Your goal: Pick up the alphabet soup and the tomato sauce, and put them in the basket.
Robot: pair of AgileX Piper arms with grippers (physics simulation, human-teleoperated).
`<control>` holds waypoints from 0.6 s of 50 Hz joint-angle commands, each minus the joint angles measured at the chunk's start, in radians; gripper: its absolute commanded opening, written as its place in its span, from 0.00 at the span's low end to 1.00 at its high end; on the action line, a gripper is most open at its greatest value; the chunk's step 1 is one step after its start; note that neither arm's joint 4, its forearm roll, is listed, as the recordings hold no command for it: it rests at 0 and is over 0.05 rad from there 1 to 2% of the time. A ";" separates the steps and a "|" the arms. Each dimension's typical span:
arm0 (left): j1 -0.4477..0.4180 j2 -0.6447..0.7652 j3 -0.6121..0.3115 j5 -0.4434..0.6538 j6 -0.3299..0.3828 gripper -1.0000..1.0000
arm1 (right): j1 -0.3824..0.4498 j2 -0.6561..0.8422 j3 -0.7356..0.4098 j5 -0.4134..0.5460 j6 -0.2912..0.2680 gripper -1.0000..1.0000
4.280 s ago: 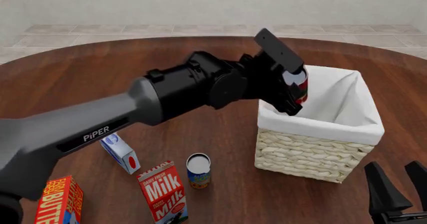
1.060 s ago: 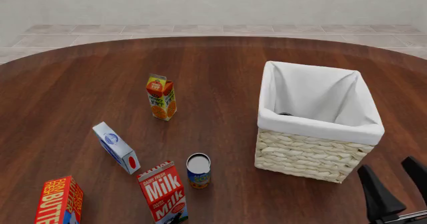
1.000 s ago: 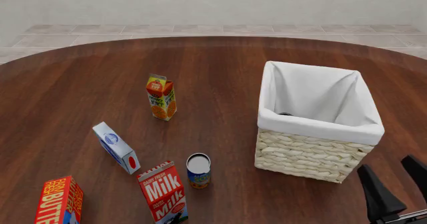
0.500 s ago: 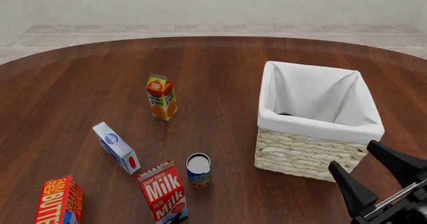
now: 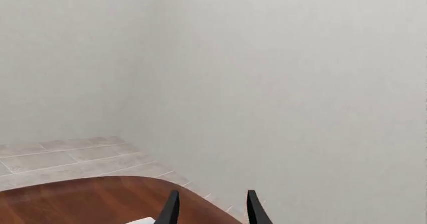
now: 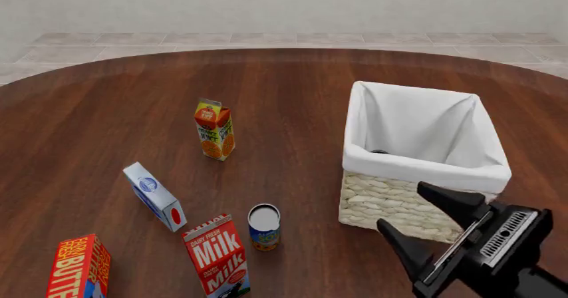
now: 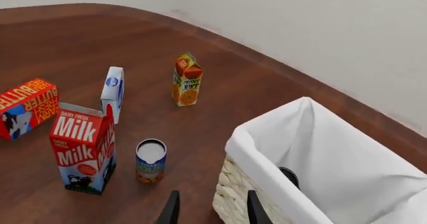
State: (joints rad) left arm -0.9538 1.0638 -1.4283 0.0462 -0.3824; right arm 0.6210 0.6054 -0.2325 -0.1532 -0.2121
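Observation:
The alphabet soup (image 6: 263, 227) (image 7: 151, 160), a short can with a blue and orange label and a pale top, stands upright on the table left of the basket (image 6: 426, 168) (image 7: 261, 154). Of the tomato sauce (image 6: 380, 151) (image 7: 289, 176) only a dark rounded bit shows, low inside the basket against the white lining. My right gripper (image 6: 401, 207) (image 7: 212, 193) hangs open and holds nothing, just in front of the basket's near wall and to the right of the soup can. My left gripper (image 5: 211, 194) is open and holds nothing, facing a bare wall; it is out of the front view.
A milk carton (image 6: 215, 255) stands close to the soup can's left. A small white and blue carton (image 6: 155, 196) leans further left, a red butter box (image 6: 78, 268) sits at the near left, and an orange juice carton (image 6: 214, 129) stands farther back.
My right gripper has risen from the near right corner and swung left, up to the basket's near wall. The left arm, earlier over the basket with the red can, has left the front view.

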 commanded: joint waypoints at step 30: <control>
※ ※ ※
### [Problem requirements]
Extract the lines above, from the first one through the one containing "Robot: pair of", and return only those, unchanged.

### [Answer for this exercise]
Your goal: Pick up the alphabet soup and the tomato sauce, and put them in the basket.
Robot: pair of AgileX Piper arms with grippers (physics simulation, human-teleoperated).

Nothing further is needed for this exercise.